▸ **Instructions for the task**
Starting with the first line below, reproduce each line exactly until you have included the one bearing "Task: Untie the".

▸ **Supplied material**
____

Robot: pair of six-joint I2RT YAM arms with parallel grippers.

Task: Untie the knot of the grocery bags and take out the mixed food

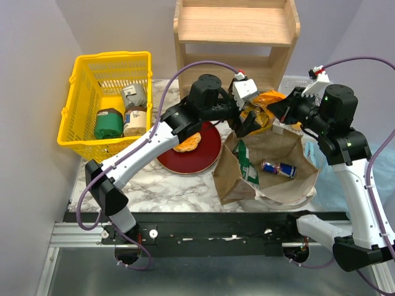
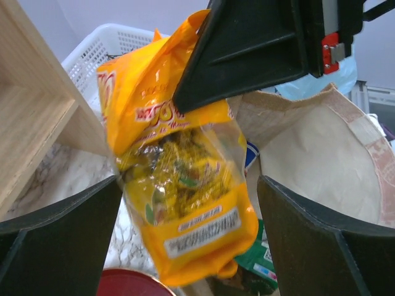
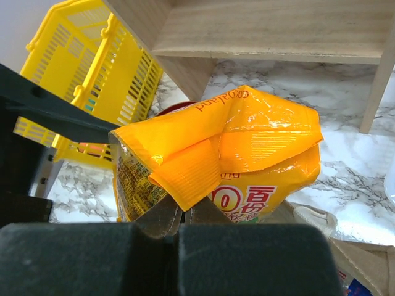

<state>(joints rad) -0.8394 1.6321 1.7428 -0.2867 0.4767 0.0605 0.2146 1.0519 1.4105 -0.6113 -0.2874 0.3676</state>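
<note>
My right gripper [image 1: 279, 110] is shut on the top corner of the yellow-orange snack packet [image 1: 259, 111] and holds it above the far rim of the brown paper bag [image 1: 290, 188]. In the right wrist view the pads [image 3: 162, 213] pinch the packet's folded corner [image 3: 203, 179]. My left gripper [image 2: 189, 184] is open, with the hanging packet [image 2: 185, 203] between its fingers [image 2: 68, 234]. The paper bag stands open and holds a red-blue can [image 1: 278, 168] and a dark-green chip bag [image 1: 248, 165]. The orange doughnut [image 1: 187, 143] lies on a red plate [image 1: 207, 154]. The light-blue bag [image 1: 330, 185] lies behind the paper bag's right side.
A yellow basket [image 1: 80, 132] with jars and packs stands at the far left. A wooden shelf [image 1: 234, 31] rises at the back, close behind both grippers. A white mesh tray [image 1: 296, 80] lies beside it. The two arms meet over the bag's far rim.
</note>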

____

▸ **Written solution**
Robot: pair of six-joint I2RT YAM arms with parallel grippers.

Task: Untie the knot of the grocery bags and take out the mixed food

No more work is required for the exercise.